A father who named three of his four children after prominent Nazis has attended court to seek visitation rights to his youngest son – while dressed in full facist regalia.

Heath Campbell, who is father to Adolf Hitler Campbell, 7, JoyceLynn Aryan Nation Campbell, 6, Honzlynn Jeannie Campbell, 5, and Heinrich Hons Campbell, 18 months, wore the uniform for the closed court family hearing in Flemington, New Jersey on Monday.

Marching into the courthouse with a swastika tattoo visible on his neck, Campbell told NBC News: “I’m going to tell the judge, I love my children. I wanna be a father, let me be it.”

heath campbell father in nazi uniform

Heath Campbell attended the court hearing in full Nazi uniform

Campbell and his estranged wife Deborah first made headlines in 2009 when a shop refused to decorate a birthday cake with the name of their oldest child, Adolf Hitler.

Shortly after the incident, Adolf and his two siblings were taken into state custody.

NewJersey.com reports that although family court proceedings are closed, a 2010 appeal decision said the children's removal was not because of their names, but based on allegations of domestic violence.

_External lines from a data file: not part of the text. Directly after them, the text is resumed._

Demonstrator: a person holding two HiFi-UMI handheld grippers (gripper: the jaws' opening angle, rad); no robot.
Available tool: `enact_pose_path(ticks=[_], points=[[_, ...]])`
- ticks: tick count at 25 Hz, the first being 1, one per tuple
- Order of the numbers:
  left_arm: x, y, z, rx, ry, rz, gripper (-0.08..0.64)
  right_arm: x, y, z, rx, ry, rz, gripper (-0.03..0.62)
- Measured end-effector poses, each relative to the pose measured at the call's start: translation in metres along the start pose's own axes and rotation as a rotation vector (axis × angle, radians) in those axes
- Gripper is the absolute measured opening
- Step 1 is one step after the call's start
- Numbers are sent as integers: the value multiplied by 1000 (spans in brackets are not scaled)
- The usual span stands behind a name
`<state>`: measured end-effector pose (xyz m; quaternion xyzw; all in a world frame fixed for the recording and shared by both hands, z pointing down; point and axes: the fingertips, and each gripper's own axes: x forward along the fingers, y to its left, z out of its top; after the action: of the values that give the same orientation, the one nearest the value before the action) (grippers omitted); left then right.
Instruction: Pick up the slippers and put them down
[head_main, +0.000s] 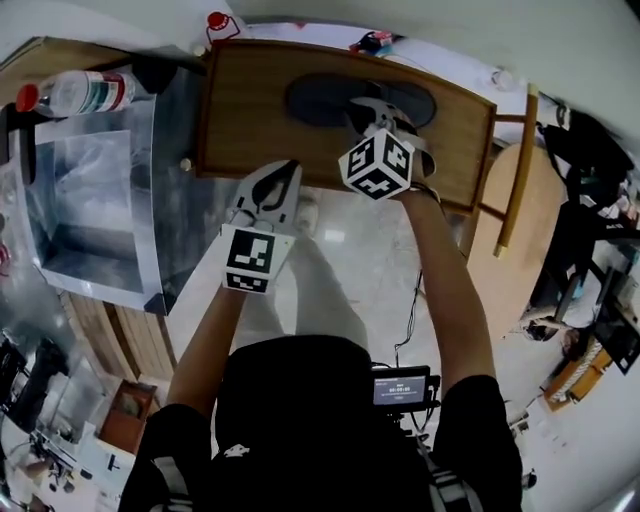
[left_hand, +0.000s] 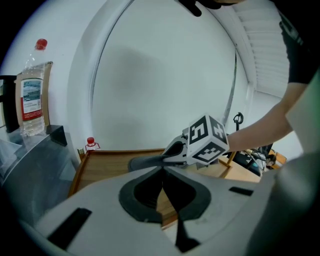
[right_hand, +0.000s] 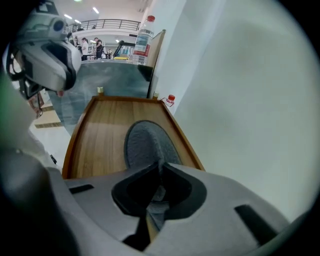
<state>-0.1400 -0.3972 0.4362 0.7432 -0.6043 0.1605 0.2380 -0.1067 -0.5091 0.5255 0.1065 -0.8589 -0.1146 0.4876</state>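
Note:
A dark grey slipper (head_main: 325, 98) lies flat on the wooden table (head_main: 240, 130) against the white wall. My right gripper (head_main: 377, 112) reaches down onto its near right end. In the right gripper view the jaws (right_hand: 160, 169) are shut on the slipper's (right_hand: 145, 140) near edge, with grey material pinched between the pads. My left gripper (head_main: 288, 172) hovers at the table's front edge, left of the right one, apart from the slipper. Its jaws (left_hand: 162, 176) meet with nothing between them. From there I see the slipper (left_hand: 145, 162) and the right gripper (left_hand: 169, 159) on it.
A clear plastic box (head_main: 90, 200) stands left of the table, with a water bottle (head_main: 80, 92) behind it. A small red-capped bottle (head_main: 217, 22) sits at the table's far left corner. A wooden chair (head_main: 515, 170) stands to the right. The table has a raised rim.

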Motion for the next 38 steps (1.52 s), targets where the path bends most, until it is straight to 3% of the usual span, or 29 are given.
enact_pose_path(ticks=[9,28,38], points=[[-18,-6,10,-3,-16,-2,5,-35,-2,17,85,-54,-37,5],[-87,-16,56,79,-112,-44,6,-147,31,73,239,-213,-109,5],[-143,-30,54,116,-148,-73,6,-209,69,90,418,-300,-167,5]])
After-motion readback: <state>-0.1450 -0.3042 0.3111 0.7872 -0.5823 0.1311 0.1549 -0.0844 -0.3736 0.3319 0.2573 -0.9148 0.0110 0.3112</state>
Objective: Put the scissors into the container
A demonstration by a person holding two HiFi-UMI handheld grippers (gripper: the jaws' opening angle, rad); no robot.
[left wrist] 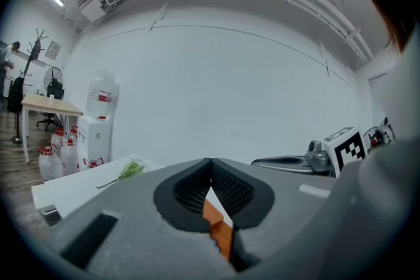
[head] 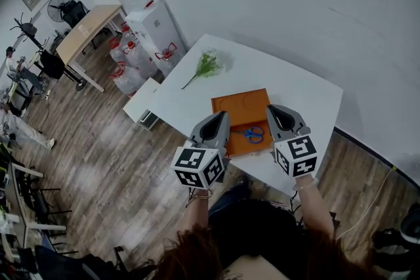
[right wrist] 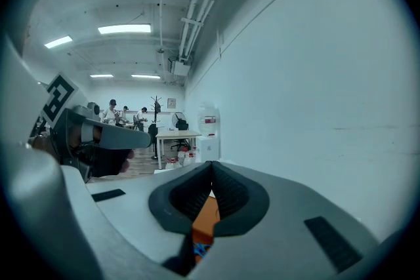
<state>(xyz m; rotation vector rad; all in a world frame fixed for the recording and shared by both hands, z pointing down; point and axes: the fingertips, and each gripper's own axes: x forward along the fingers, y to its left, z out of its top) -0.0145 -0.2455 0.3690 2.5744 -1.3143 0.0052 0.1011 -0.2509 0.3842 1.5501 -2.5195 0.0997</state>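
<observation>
Blue-handled scissors [head: 252, 134] lie inside the flat orange container [head: 241, 105] on the white table, near its front edge. My left gripper [head: 221, 115] hovers over the container's front left corner with its jaws shut and nothing between them. To the right of the scissors my right gripper [head: 273, 109] hangs above the container's right edge, also shut and empty. In the left gripper view the tips [left wrist: 210, 160] meet, with a strip of the orange container [left wrist: 220, 226] visible below them. The right gripper view shows the same closed tips [right wrist: 211, 165] over the orange container [right wrist: 205, 216] and a bit of blue scissors handle [right wrist: 200, 250].
A sprig of green artificial flowers [head: 207, 65] lies at the far left of the white table [head: 302, 88]. A water dispenser [head: 156, 26] and several bottles [head: 128, 62] stand on the wooden floor to the left, beside a wooden desk [head: 88, 26]. A white wall runs behind the table.
</observation>
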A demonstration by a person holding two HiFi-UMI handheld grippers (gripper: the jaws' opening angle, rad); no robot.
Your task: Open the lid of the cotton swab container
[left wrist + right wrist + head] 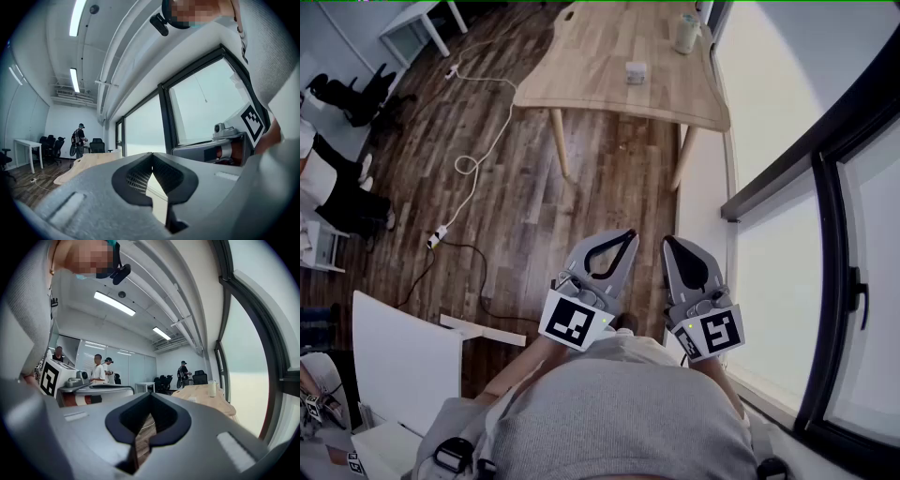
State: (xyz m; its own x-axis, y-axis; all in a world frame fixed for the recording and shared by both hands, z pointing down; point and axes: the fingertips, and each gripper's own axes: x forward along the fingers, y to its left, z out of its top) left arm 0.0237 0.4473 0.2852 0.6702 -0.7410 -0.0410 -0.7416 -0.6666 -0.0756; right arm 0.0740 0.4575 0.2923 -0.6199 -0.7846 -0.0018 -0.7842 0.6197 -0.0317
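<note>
Far ahead stands a wooden table (609,47). On it are a small pale box (635,72) and a tall whitish container (685,34); which of them holds the cotton swabs I cannot tell. The right gripper view shows the same tall container (212,388) and the box (191,400). Both grippers are held close to my body, side by side, pointing level toward the table and well short of it. My left gripper (629,232) (152,156) is shut with nothing in it. My right gripper (667,240) (150,394) is shut and empty too.
Dark wood floor lies between me and the table. A white cable (478,141) runs across it to a power strip (437,239). A window wall (825,244) runs along the right. A white desk (403,361) is at lower left, black chairs (347,94) at far left. People (98,370) stand further off.
</note>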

Campbell says his three oldest children have since been adopted by other families. His youngest child, Hons, was taken into care hours after his birth in November 2011.

heath campbell nazi dad

Campbell leaves the family court, where proceedings are closed

The Campbells have always denied abusing their children.

Outside the courthouse, Campbell added: "I've never abused my children, I only name my children and I don't think it's right anymore.

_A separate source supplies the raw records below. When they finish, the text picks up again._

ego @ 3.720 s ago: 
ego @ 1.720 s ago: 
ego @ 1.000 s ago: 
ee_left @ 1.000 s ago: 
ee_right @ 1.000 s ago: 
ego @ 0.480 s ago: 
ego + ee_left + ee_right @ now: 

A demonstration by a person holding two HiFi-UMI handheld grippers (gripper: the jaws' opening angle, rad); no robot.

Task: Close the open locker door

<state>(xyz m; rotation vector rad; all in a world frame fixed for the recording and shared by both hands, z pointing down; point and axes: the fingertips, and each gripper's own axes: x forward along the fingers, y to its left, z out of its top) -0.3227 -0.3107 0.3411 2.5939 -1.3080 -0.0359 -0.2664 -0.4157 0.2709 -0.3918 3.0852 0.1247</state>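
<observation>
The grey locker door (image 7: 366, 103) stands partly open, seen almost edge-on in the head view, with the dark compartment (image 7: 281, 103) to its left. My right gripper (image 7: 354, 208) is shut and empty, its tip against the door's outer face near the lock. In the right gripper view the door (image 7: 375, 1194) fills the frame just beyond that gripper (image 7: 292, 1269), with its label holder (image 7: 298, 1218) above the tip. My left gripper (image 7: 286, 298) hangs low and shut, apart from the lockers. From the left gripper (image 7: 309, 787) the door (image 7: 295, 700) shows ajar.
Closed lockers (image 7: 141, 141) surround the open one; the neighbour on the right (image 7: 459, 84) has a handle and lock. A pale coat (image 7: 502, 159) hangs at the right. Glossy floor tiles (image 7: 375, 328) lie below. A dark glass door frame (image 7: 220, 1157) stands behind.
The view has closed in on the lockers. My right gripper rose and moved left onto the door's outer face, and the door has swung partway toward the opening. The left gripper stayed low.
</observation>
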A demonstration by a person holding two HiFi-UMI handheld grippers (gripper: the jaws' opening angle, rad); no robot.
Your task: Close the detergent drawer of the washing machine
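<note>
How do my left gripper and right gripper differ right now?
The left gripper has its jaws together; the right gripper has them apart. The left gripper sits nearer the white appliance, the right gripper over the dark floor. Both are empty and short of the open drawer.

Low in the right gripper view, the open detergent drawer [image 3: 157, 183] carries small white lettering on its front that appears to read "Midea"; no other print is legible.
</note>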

"Basically, what they're saying is because of my beliefs and I'm a Nazi, that us people don't have any constitutional rights to fight for our children."

adolf hitler campbell

Campbell and his estranged wife Deborah, with one of their four children

When asked whether he believed his Nazi uniform would help his case, the 40-year-old replied: “If they're good judges and they're good people, they'll look within, not what's on the outside."

"If I have to give up my Nazism, then so be it. I'll do it," Heath Campbell told the Star-Ledger in 2011. "[The children are] more my heart and soul and everything than anything."